═════ Exercise inputs
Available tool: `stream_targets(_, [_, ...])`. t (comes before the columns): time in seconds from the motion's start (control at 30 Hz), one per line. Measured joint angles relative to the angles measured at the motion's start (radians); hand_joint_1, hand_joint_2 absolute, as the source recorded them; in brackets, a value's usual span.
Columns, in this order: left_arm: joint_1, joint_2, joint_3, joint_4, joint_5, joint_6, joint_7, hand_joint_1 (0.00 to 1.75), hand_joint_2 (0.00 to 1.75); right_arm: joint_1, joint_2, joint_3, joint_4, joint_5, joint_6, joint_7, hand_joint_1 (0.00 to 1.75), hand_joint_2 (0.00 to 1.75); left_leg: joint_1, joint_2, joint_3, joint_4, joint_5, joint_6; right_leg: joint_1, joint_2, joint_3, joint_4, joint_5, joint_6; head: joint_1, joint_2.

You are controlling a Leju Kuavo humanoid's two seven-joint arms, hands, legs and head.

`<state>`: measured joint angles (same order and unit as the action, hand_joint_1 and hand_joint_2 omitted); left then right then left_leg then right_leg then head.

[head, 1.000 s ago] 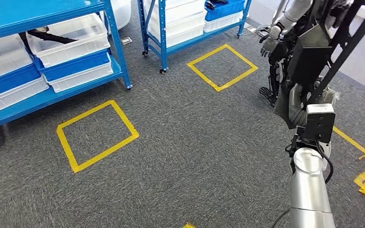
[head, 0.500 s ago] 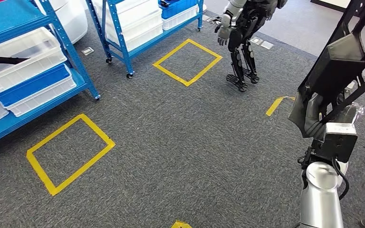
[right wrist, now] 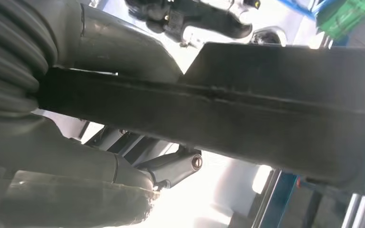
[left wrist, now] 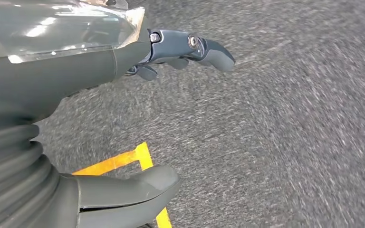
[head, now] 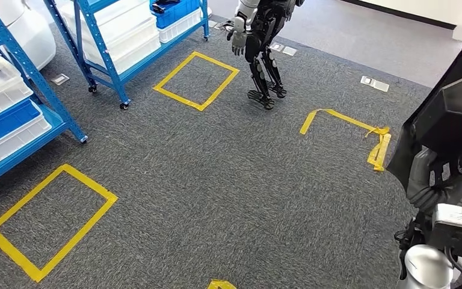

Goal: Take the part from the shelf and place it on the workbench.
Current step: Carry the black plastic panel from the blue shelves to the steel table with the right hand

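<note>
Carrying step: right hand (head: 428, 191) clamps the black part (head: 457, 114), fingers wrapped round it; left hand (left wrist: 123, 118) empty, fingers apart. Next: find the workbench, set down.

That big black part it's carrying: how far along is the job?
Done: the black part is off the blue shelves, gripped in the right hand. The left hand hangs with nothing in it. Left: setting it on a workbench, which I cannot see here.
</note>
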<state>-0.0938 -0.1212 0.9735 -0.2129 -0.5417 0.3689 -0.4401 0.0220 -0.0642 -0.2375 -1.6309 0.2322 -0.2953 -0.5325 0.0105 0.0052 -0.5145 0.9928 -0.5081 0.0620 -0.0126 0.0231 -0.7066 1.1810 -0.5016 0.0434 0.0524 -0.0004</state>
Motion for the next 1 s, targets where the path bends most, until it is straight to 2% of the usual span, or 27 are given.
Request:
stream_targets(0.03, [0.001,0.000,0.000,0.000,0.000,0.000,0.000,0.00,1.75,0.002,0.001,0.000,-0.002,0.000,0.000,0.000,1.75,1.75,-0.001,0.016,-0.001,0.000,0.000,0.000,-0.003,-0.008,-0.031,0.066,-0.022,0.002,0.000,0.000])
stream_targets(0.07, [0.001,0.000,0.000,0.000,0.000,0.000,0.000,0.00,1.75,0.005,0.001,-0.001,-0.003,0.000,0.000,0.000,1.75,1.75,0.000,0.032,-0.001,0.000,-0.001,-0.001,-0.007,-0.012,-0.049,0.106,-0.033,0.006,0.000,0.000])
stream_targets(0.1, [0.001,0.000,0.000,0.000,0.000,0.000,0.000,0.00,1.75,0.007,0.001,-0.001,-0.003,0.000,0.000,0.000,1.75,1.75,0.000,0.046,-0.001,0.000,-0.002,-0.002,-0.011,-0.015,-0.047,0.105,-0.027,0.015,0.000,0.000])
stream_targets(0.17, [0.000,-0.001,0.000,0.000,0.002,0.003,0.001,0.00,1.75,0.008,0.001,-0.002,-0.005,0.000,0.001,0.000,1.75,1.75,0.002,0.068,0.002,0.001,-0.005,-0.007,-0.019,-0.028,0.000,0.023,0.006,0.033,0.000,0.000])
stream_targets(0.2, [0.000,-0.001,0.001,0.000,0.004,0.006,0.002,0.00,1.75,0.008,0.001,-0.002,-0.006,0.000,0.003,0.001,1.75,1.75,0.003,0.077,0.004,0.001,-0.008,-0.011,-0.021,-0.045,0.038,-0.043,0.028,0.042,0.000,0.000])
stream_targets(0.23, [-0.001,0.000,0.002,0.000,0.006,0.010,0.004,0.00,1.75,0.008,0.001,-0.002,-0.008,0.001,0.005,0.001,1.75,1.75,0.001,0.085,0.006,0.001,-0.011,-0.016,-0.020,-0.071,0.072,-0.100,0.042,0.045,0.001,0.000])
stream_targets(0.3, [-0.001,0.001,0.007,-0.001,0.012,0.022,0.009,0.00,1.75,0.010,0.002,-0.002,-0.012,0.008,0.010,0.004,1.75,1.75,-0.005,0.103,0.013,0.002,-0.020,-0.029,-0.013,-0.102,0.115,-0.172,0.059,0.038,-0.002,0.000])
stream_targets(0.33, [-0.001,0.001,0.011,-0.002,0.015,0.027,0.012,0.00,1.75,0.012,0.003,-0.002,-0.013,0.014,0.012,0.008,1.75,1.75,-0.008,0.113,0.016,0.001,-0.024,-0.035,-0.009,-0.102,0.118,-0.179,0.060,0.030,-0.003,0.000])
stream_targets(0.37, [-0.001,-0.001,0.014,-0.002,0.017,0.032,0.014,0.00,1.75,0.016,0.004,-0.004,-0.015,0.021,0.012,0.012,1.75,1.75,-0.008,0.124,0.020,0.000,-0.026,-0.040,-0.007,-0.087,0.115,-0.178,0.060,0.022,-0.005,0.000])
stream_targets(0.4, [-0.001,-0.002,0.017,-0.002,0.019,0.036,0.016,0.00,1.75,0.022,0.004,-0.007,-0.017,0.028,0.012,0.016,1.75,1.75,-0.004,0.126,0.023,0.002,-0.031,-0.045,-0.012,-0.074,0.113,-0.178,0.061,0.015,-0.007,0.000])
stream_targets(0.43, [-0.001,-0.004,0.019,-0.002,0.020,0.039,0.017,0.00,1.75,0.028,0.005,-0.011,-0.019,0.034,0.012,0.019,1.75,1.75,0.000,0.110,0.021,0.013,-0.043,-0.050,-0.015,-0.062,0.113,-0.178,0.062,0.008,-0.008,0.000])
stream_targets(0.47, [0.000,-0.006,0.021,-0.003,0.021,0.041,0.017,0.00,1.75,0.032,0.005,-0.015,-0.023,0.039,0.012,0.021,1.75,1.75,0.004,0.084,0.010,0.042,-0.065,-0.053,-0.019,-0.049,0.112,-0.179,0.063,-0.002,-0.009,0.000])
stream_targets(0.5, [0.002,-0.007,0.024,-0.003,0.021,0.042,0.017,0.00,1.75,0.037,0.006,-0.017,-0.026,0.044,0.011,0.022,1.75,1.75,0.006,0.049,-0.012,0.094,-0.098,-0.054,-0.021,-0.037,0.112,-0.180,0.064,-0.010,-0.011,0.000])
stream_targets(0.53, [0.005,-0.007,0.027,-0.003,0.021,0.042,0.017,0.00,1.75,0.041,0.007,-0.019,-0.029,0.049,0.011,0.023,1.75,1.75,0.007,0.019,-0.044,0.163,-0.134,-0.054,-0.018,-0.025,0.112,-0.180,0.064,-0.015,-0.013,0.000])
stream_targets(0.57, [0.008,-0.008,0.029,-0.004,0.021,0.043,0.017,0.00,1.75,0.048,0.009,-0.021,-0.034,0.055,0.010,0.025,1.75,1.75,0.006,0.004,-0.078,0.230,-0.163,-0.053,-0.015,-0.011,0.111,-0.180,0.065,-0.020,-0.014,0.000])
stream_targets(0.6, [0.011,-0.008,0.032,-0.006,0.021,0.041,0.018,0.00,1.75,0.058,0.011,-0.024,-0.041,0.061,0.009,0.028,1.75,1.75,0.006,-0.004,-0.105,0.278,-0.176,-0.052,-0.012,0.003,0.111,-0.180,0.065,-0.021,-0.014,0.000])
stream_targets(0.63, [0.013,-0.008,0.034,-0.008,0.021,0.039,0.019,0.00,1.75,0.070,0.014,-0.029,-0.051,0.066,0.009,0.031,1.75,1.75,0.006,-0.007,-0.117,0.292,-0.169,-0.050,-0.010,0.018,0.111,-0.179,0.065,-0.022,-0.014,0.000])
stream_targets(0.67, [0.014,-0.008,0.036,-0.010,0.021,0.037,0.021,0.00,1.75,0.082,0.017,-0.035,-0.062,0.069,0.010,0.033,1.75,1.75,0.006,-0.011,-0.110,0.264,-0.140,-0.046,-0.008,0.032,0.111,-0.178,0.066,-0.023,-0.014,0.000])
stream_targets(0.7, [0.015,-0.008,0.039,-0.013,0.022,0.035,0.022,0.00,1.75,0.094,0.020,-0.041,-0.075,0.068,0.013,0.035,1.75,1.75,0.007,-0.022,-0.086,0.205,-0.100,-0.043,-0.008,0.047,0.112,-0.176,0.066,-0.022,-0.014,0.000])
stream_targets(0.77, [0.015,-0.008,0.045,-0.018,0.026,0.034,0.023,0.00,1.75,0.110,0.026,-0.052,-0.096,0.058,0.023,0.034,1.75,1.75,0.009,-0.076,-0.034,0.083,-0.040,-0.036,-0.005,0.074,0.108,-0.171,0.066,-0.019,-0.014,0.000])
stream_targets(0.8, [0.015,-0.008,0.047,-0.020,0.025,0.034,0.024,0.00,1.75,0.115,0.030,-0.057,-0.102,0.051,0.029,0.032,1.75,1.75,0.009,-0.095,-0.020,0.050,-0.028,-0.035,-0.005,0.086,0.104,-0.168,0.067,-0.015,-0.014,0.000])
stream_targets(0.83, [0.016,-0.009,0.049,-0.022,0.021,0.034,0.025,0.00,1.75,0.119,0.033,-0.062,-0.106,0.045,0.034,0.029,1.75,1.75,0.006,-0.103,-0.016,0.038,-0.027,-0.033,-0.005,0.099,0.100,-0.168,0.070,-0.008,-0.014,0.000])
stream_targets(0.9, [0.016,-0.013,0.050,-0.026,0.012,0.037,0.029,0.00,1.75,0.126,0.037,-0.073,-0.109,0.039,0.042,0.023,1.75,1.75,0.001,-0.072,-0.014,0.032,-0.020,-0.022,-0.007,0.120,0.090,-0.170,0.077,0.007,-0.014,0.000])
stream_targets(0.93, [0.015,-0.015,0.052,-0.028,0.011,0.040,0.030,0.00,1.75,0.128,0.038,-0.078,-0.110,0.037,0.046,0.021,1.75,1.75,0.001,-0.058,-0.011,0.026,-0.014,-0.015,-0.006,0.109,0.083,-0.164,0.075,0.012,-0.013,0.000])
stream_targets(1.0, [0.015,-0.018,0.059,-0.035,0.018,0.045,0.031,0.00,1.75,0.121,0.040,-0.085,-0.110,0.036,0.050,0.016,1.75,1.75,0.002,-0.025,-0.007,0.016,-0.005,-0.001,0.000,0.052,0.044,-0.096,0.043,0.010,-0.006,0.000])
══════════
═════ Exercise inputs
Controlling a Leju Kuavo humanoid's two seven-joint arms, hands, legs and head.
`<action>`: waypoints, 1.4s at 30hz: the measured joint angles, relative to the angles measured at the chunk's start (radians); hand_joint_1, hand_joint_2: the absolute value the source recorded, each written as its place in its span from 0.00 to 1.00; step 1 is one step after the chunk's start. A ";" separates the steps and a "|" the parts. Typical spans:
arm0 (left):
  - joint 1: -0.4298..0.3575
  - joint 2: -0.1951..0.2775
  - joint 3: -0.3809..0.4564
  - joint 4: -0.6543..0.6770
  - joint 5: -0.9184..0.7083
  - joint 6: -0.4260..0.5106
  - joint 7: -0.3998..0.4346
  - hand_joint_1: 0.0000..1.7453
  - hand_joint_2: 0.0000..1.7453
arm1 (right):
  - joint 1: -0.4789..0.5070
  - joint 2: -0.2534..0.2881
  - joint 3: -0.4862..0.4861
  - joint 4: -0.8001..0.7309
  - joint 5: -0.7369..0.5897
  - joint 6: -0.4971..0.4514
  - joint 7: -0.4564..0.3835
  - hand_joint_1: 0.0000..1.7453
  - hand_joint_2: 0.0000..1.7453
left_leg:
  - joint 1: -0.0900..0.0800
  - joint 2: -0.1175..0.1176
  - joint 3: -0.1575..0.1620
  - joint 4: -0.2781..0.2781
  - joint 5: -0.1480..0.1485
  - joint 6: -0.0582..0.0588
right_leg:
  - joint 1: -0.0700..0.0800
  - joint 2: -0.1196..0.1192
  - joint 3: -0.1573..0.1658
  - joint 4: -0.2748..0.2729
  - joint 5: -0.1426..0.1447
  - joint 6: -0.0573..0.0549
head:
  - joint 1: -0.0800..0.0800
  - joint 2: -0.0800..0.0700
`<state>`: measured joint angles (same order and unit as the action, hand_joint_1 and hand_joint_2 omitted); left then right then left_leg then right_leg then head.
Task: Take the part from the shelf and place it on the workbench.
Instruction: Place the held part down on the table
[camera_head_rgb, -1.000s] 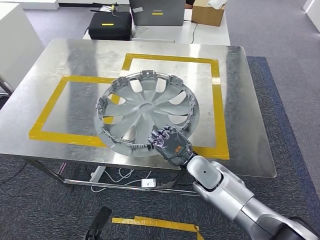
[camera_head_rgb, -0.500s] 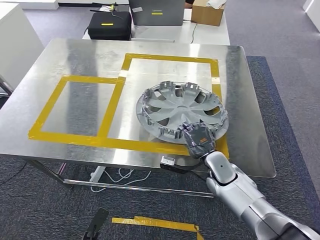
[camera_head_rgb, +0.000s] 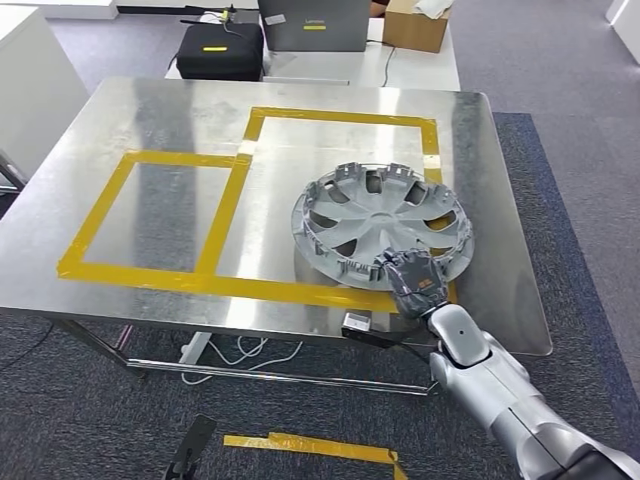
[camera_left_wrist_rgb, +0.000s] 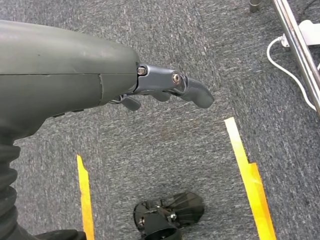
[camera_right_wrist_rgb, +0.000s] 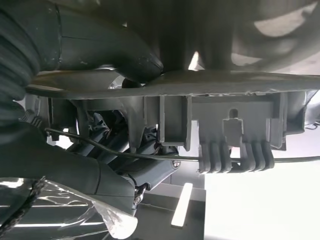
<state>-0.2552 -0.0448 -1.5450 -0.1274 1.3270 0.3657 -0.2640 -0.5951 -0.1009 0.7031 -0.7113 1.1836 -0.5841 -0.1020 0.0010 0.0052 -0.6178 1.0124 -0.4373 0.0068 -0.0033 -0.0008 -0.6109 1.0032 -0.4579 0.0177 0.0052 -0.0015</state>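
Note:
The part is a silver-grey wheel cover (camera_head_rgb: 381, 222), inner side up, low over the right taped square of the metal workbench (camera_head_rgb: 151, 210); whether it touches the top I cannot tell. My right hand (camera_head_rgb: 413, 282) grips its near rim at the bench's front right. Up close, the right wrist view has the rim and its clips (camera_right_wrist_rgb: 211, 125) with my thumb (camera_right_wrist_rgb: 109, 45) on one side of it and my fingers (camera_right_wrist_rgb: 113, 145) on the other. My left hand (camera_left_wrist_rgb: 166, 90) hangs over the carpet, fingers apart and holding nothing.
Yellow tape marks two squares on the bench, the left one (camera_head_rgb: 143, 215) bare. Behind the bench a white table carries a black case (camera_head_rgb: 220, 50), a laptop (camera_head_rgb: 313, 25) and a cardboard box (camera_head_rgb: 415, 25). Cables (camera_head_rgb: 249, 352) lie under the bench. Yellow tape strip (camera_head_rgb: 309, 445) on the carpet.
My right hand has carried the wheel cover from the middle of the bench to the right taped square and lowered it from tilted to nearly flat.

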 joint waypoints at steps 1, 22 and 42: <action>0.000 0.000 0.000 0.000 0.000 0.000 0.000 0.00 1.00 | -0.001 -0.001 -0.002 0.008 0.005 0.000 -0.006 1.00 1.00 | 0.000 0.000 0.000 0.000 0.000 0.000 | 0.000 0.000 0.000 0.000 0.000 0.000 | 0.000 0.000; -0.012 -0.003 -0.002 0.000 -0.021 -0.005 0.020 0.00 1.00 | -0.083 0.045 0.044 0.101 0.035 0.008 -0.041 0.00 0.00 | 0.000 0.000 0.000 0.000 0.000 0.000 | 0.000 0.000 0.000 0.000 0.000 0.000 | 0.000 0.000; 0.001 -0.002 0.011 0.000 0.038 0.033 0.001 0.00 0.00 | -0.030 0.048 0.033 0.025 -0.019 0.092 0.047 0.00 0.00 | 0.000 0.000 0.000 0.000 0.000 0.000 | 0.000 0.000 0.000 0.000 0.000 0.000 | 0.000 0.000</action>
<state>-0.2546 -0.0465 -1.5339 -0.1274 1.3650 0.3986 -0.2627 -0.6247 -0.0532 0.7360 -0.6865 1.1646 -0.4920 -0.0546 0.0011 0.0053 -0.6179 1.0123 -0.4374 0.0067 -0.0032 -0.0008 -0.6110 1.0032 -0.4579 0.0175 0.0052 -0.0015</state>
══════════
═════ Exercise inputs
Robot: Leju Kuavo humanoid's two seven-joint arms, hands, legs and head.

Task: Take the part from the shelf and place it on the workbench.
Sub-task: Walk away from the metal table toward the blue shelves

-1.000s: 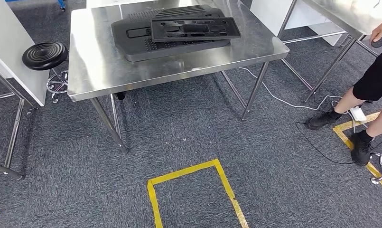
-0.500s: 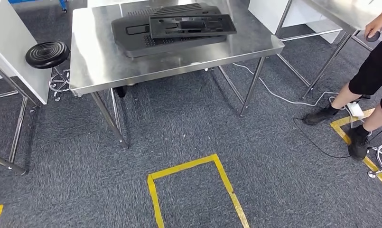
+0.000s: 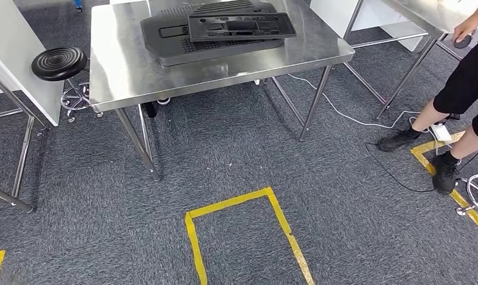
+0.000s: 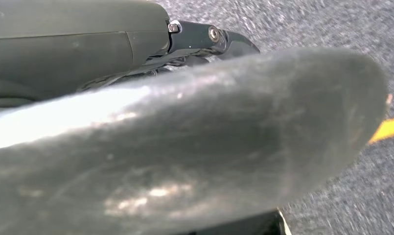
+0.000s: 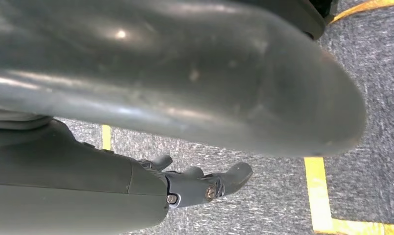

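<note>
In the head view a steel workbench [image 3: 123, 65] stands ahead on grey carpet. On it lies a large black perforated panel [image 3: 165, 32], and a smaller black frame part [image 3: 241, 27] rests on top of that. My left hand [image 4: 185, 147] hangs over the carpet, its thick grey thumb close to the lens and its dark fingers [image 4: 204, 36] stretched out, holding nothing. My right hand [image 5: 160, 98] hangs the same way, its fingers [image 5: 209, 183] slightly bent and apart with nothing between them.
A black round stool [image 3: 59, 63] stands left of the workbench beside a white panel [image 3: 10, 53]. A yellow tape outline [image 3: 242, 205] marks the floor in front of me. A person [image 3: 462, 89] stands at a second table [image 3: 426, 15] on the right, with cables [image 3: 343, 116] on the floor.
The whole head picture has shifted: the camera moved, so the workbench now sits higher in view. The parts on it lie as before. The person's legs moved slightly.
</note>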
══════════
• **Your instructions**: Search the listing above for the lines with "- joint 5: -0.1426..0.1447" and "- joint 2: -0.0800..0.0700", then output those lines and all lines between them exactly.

• **Solution**:
  - joint 5: -0.1426..0.1447
  - joint 6: -0.0573..0.0549
head:
  - joint 1: -0.0800..0.0800
  - joint 2: -0.0800..0.0700

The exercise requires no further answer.